Das Zauberwort heißt amtsangemessene Besoldung. Anders als im Tarifbereich entscheidet sich das, was einer verdient, nicht im Ringen zwischen Arbeitgebern und Arbeitnehmern respektive deren Gewerkschaften. Nein: Der Staat bestimmt, was seine Beamten erhalten. Allerdings ist er dabei nicht völlig frei. Er unterliegt dem vom Grundgesetz verbrieften Alimentationsprinzip.
An dieser Stelle haben sich der Staat und seine Beamten seit geraumer Zeit verhakt. Während die eine Seite versucht, die Personalkosten klein zu halten, pocht die andere Seite auf ihr Recht. Und bekommt es meist auch – vorm Bundesverfassungsgericht in Karlsruhe. Allerdings oft erst nach Jahren.
In der Vergangenheit hat sich Baden-Württemberg in solchen Fällen großzügig gezeigt. Im Fall der abgesenkten Eingangsbesoldung wurden sogar jene Beamten entschädigt, die nicht einmal Widerspruch eingelegt hatten, auch wenn das eine ordentliche Stange Geld gekostet hat. Das diente auch der Beziehungspflege, hatte sich doch Winfried Kretschmann in seiner ersten Amtszeit heftig mit der Beamtenschaft angelegt. In seiner zweiten und dritten Periode gelang es dem Ministerpräsidenten dann, die Wogen zu glätten.
Sollten jetzt die Zügel wieder stärker angezogen werden, heißt das nicht, dass das Land vollständig in alte Muster zurückfällt. Das Geld ist knapper als noch vor ein paar Jahren. Wohl vor diesem Hintergrund gibt es im Finanzministerium Überlegungen, zu einer restriktiveren Praxis zurückzukehren und nur noch jene Beamte rückwirkend zu entschädigen, die klagen. Ob es so kommt, ist noch nicht klar. Die Gewerkschaften und die CDU versuchen, auf Finanzminister Danyal Bayaz einzuwirken, damit er seine Meinung noch ändert. Dem dürfte die Problematik ein Jahr vor der Landtagswahl bewusst sein. Die Beamten wählen überproportional häufig grün. Es ist eine Klientel, mit der man es sich nicht verscherzen sollte.
Die Frage ist allerdings, ob es aus dieser Frontstellung, dieser Fingerhakelei keinen Ausweg gibt. Wie wäre es, wenn sich alle Beteiligten einmal an einen Tisch setzten?
Punkte, über die man reden könnte, gäbe es genug. Doch bislang hatte man immer den Eindruck, dass den Regierenden das nicht so wichtig ist und dass die Beamten, respektive ihre Interessenvertretungen, auf die Beibehaltung des Status quo beharren.
Wie wäre zum Beispiel mit einer leistungsbezogenen Besoldung, die vom Dienstalter entkoppelt wird?
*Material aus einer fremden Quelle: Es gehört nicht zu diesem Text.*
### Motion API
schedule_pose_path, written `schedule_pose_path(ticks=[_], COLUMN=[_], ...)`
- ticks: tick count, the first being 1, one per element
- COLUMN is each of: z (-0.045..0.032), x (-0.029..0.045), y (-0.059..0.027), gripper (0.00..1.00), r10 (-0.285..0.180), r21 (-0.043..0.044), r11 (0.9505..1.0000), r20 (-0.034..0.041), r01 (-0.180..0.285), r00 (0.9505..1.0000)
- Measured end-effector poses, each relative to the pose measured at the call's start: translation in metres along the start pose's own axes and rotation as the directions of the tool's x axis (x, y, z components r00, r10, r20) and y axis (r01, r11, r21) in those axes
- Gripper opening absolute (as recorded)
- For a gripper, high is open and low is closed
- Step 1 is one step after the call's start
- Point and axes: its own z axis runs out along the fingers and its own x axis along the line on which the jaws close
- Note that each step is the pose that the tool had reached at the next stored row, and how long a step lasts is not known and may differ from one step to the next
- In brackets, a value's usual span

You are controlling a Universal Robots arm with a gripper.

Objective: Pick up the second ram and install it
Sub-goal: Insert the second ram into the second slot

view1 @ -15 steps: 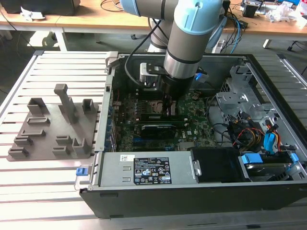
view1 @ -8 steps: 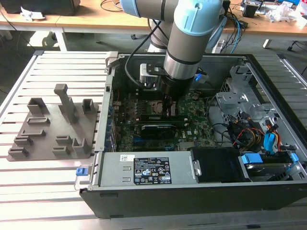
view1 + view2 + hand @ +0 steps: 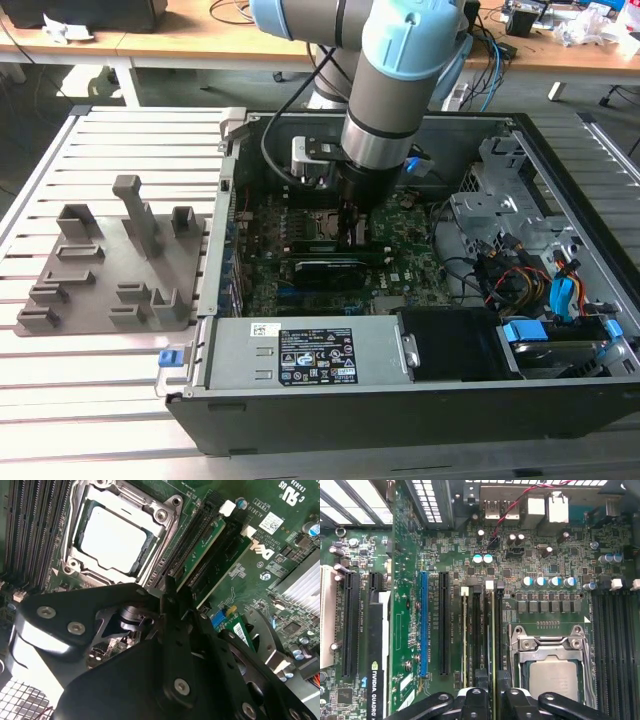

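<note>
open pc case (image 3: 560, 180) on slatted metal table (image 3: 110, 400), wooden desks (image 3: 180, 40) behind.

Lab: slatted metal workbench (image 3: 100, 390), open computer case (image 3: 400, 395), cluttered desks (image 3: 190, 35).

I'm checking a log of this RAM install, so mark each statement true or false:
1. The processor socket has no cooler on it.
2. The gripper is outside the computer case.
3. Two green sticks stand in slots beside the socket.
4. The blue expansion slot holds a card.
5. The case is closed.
1. True. The processor socket shows its bare metal lid.
2. False. The gripper is inside the computer case, low over the motherboard.
3. True. The second ram, in line with the gripper, and another stick stand in slots beside the socket.
4. False. The blue expansion slot is empty.
5. False. The case is open, with the motherboard in plain sight.
</note>
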Motion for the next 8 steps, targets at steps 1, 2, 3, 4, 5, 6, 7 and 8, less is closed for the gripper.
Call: schedule_pose_path(ticks=[1, 2, 3, 4, 5, 6, 7, 8], z=[-0.0018, -0.0052, -0.0133, -0.0234, -0.0293, -0.0351, -0.0404, -0.0414], x=[-0.0001, -0.0004, -0.0012, -0.0023, -0.0033, -0.0051, -0.0065, -0.0069], y=[0.0002, 0.0005, 0.0013, 0.0023, 0.0029, 0.0035, 0.0041, 0.0041], gripper=[0.21, 0.21, 0.21, 0.21, 0.21, 0.21, 0.2, 0.13], r10=[0.0, 0.0, 0.001, 0.001, 0.001, 0.002, 0.003, 0.003], r21=[-0.0001, 0.0002, 0.0004, 0.0006, 0.0008, 0.0013, 0.0021, 0.0022], r11=[1.0, 1.0, 1.0, 1.0, 1.0, 1.0, 1.0, 1.0], r20=[-0.0011, -0.0008, -0.0048, -0.0103, -0.0148, -0.0234, -0.0315, -0.0354], r01=[0.0, 0.0, -0.001, -0.001, -0.001, -0.002, -0.003, -0.003], r00=[1.0, 1.0, 1.0, 0.9999, 0.9999, 0.9997, 0.9995, 0.9994])
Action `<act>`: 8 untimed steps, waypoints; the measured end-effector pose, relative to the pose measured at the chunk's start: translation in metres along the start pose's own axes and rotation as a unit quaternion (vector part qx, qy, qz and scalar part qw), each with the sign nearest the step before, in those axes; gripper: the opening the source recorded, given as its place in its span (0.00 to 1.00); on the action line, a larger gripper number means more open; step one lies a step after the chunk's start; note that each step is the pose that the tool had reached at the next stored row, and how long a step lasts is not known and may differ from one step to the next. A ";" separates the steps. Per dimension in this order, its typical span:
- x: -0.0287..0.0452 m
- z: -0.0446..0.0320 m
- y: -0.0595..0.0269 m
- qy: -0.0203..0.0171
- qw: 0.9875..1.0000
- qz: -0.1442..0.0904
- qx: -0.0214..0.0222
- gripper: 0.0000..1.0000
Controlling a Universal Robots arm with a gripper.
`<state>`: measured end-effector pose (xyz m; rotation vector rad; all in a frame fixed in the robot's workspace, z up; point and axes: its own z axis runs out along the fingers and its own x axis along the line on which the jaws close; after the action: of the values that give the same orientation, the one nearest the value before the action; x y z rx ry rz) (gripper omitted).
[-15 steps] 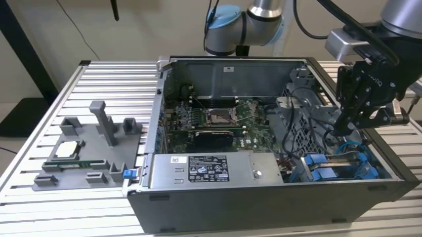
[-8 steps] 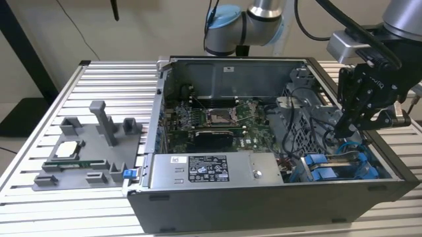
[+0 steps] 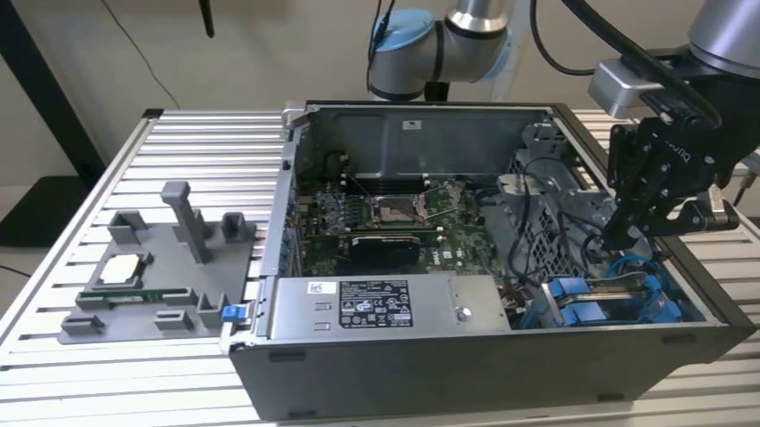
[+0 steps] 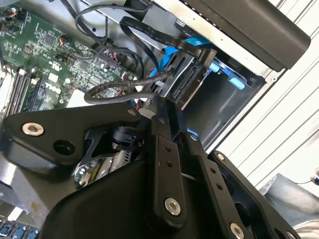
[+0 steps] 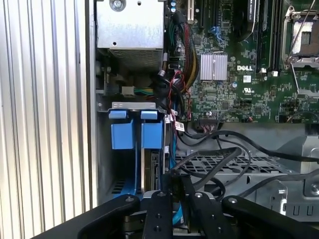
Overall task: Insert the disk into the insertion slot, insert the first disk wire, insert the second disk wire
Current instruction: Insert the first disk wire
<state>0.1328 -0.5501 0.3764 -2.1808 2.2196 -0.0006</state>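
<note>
Claw [image 5: 182, 199] clamping black disk wire [image 5: 199, 160] in first wrist view; exterior view showing it hanging over blue carriers [image 3: 582, 298].

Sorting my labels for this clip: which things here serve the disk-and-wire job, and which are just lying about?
Job: blue-framed silver disk; black connector-tipped wires; grey sheet-metal drive bay; black gripper.
Lying about: grey plastic fixture tray; square silver processor chip; green memory stick.
</note>
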 end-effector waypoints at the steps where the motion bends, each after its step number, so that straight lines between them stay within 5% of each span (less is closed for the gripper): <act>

Oder einem Abschied von der Fiktion der Alleinverdienerehe? Und einer Besoldung, die nicht nur den Buchstaben, sondern auch dem Geist nach der Rechtsprechung des Verfassungsgerichts genügt? Vielleicht auch verbunden mit einer Wochenarbeitszeit von weniger als 41 Stunden? Und was ist eigentlich mit dem Lebensarbeitszeitkonto, von der die Politik schon eine Ewigkeit spricht?
Denn es ist spätestens nach der letzten Besoldungsrunde klar, dass es so nicht weitergeht. Der Sockelbetrag von 200 Euro, den jeder bekam, ob im mittleren, gehobenen oder höheren Dienst, hat die Besoldungsstruktur derart eingeebnet, dass eine Wiederholung zu einer verfassungswidrigen Stauchung des Besoldungsgefüges führen würde. Eine prozentuale Umrechnung des Sockelbetrags wäre wohl der sauberere Weg gewesen. Doch so kam es bekanntlich nicht. Am Ende gab der heftige Protest der Polizisten den Ausschlag.
Wenn das Land und seine Beamten sich in Zukunft die Fingerhakeleien vor dem Bundesverfassungsgericht ersparen wollen, müssen sie aufeinander zugehen. Und erkennen, was sie aneinander haben. Die Beamten einen krisensicheren Job mit Sinn, das Land eine Statusgruppe, auf die er sich jederzeit verlassen kann. Und die kleinliche Sparmaßnahmen nicht verdient haben.